Fish Fondling is Nothing to Be Ashamed Of
Well actually it is. It's something to be deeply ashamed of. But it shouldn't be. If I want to fondle a fish in the privacy of my own home, who am I hurting?
Not the fish, who is already dead.
And if I want to advertise online because I want to find other fish fondlers, what's the harm in that?
"Fish fondler seeks same for discrete fondling of fish" drew only three responses, two of which were clearly not serious. But luckily the third was from Marta, who described herself as "plump, upbeat, and helplessly into fondling fish." She'd discovered her kink, she wrote, as a young girl growing up on the Cape. Her parents both fished; she'd been up to her wrists in writhing cod from early childhood. "But I soon realized that for my sisters, this was not the sexually charged experience it was for me."
We arranged to meet at the Union Oyster House, the oldest continuously operating seafood restaurant in America. We sat at the raw bar, chatting easily as we watched nonchalant men prying oysters open and serving drinks. We strolled to the Aquarium and wandered past tanks teaming with exotic fish as we whispered to each other about our most secret desires.

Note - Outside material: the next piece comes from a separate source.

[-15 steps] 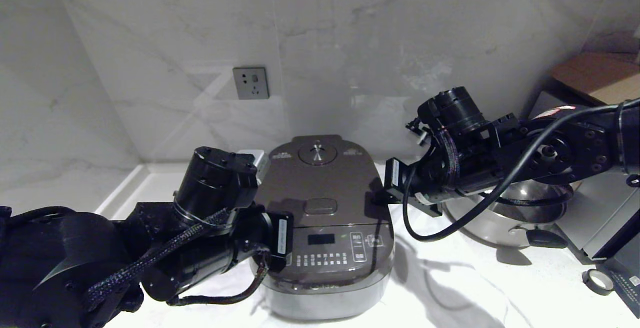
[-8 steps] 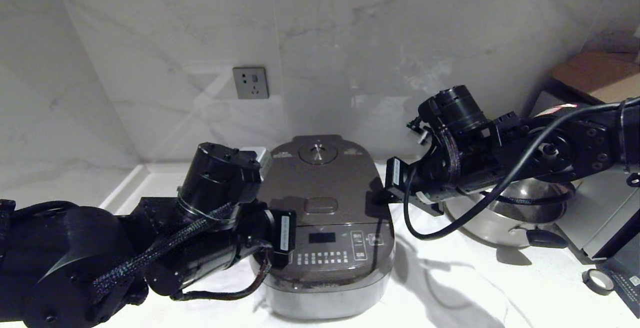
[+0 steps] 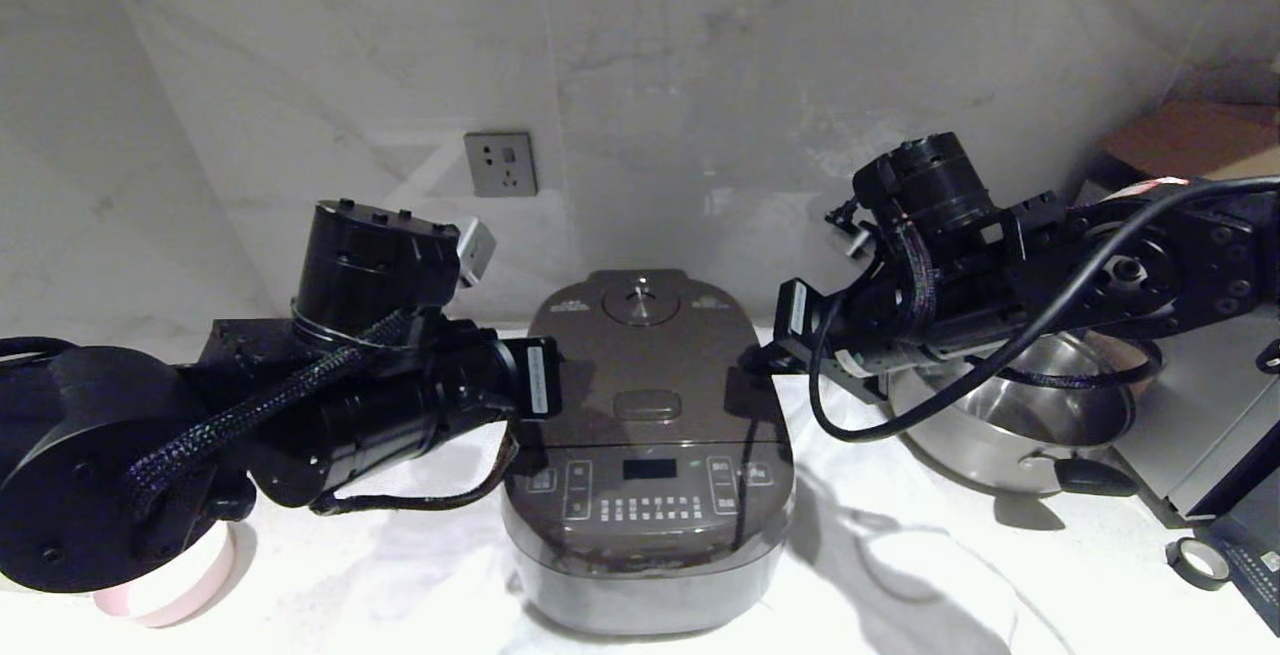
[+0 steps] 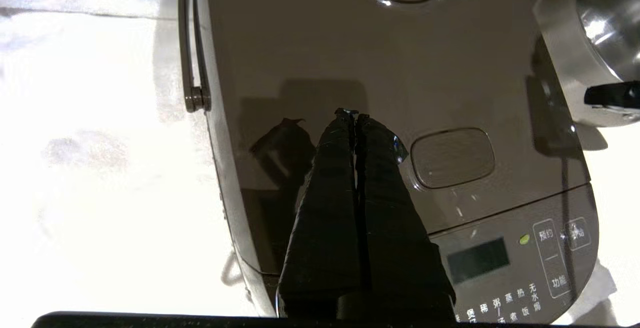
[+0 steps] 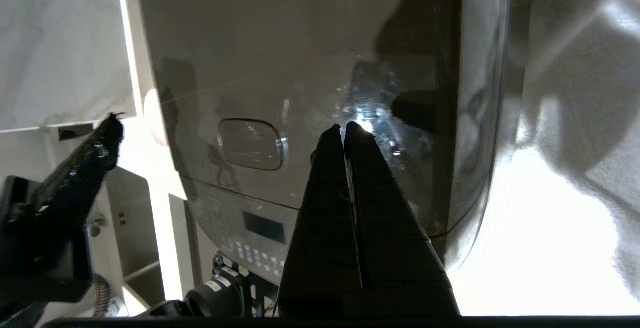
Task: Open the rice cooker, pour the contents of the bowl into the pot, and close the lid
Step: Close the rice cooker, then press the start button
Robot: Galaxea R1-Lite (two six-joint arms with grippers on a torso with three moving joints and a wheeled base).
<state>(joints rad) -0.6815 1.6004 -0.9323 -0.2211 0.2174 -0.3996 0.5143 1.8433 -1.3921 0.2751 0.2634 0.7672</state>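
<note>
A dark brown rice cooker (image 3: 648,435) sits mid-counter, its lid (image 3: 645,355) down. The oblong release button (image 4: 452,157), longer from left to right, lies on the lid's near edge above the control panel. The left gripper (image 4: 354,116), fingers pressed together and empty, hangs over the lid just left of the button and looks the nearer; the right gripper (image 5: 345,128), likewise closed and empty, hangs to the button's right. The pink bowl (image 3: 165,585) waits at near left, under the left arm.

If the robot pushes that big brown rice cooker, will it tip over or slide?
The rice cooker probably won't tip: it looks wide, squat and flat-based. It likely feels heavy. Its glossy lid shows reflections, so a shut gripper may slip on it.
</note>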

Then we went to the fishmongers.
Back at my place, we placed our fish in a heap and filled a bowl with water. We shared our first kiss. Then we each reached for a small trout...
I will refrain from describing what followed. I prefer to leave it to your imagination. Suffice to say that placing that ad was the best thing I've ever done.
Perhaps you have some dark kinky secret. Perhaps you, too, are a fish fondler. Don't be ashamed. Be proud of your kinks! They make you unique. So what if you need to fondle fish to reach orgasm? Trust me — there are plenty of people out there even weirder than you. There are more of us than you think. I envision a day when photos of people fondling fish will no longer be hidden but will be right out there, everywhere — even in online magazines! In the meantime, follow your bliss.